- Born: Harriet Green Huntington April 8, 1910 Pasadena, California
- Died: November 24, 2002 (aged 92) Pasadena, California
- Education: Smith College Scripps College Stanford University
- Occupation: Author
- Notable work: Stones for Ibarra
- Spouse(s): Albert Doerr, Jr. (m. 1930)
- Children: Michael, Martha

= Harriet Doerr =

American author

Harriet Huntington Doerr (April 8, 1910 - November 24, 2002) was an American author whose debut novel was published at the age of 74.

==Early life==
A granddaughter of California railroad magnate and noted collector of art and rare books, Henry Edwards Huntington, Harriet Green Huntington grew up in a Pasadena, California, family that encouraged intellectual endeavors. She attended high school at Westridge School, in Pasadena. She then enrolled in Smith College in 1927, but transferred to Stanford University the following year where she was a member of Kappa Alpha Theta. In 1930, after her junior year, she left school and married Albert Doerr, Jr., a Stanford 1930 graduate whom she had known in Pasadena. The Doerrs spent the next 25 years in Pasadena, where they raised a son, Michael (d. 1995), and a daughter, Martha.

==Mexico==
Albert Doerr's family owned the copper mine of El Orito in the Mexican state of Aguascalientes, in the city of Real de Asientos. Beginning in 1935, Harriet accompanied Albert on his many business trips there. In the late 1950s, the Doerrs moved to Mexico where Albert was engaged in restoring the mine. They remained until 1972 when Albert died, ten years after being diagnosed with leukemia. The time she spent in this small Mexican mining town would later provide Harriet with both the subject matter and the setting for much of her writing.

==Literary career==
Following her husband's death, Harriet Doerr returned to California. At the suggestion of her son Michael, a 1953 Stanford graduate, she decided to finish the education which had been interrupted so long before by her marriage. She enrolled, first at Scripps College, and then once again at Stanford. In 1977, she took her BA degree in European history. She began writing while at Stanford, earned a Stegner Fellowship in 1979, and soon began publishing short stories.

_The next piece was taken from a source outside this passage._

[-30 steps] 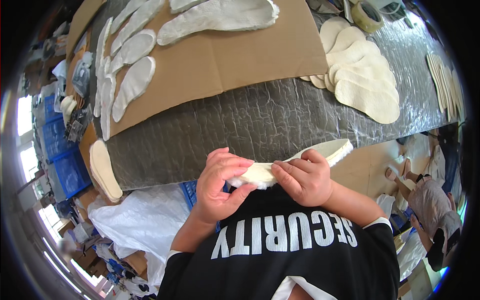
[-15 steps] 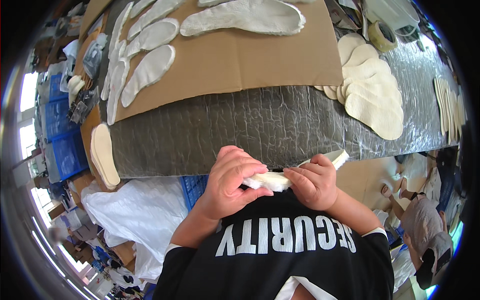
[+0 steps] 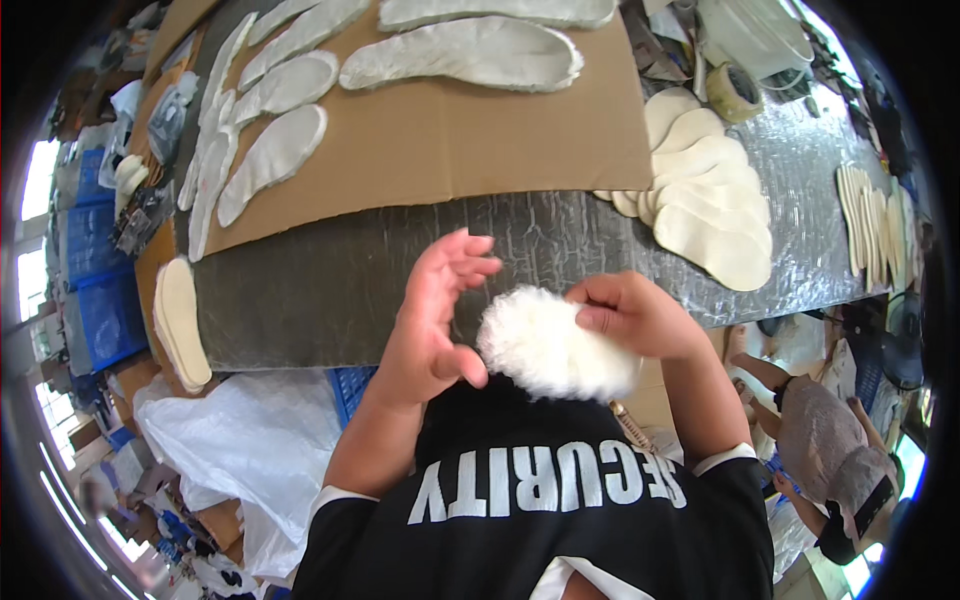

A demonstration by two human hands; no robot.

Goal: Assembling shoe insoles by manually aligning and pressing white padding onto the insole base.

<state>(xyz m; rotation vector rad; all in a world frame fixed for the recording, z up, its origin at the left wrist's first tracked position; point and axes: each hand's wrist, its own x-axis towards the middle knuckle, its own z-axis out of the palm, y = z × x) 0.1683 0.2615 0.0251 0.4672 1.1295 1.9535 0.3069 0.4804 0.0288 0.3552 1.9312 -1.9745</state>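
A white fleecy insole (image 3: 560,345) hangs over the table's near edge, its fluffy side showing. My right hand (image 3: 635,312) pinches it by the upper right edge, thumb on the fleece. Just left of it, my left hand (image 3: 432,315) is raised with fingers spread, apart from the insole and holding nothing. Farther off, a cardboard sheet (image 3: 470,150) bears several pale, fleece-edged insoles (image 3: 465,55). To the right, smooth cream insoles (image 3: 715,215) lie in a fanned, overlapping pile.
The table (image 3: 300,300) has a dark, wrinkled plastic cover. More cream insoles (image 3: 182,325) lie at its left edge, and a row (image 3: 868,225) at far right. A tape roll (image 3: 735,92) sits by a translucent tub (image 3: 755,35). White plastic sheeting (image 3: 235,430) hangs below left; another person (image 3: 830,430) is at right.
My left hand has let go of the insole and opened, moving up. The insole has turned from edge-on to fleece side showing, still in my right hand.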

Her first novel, Stones for Ibarra, was published in 1984 and won a National Book Award for Fiction. Her second novel, Consider This, Señora, was published in 1993, and a collection of short stories and essays, Tiger in the Grass: Stories and Other Inventions, followed in 1995. A television adaptation of Stones for Ibarra was presented by Hallmark Hall of Fame in 1988. In the last decade of her life, she was legally blind from glaucoma.

Doerr died in Pasadena in 2002.

==Bibliography==

- Stones for Ibarra (1984)
- Consider This, Señora (1993)
- Tiger in the Grass: Stories and Other Inventions (1995)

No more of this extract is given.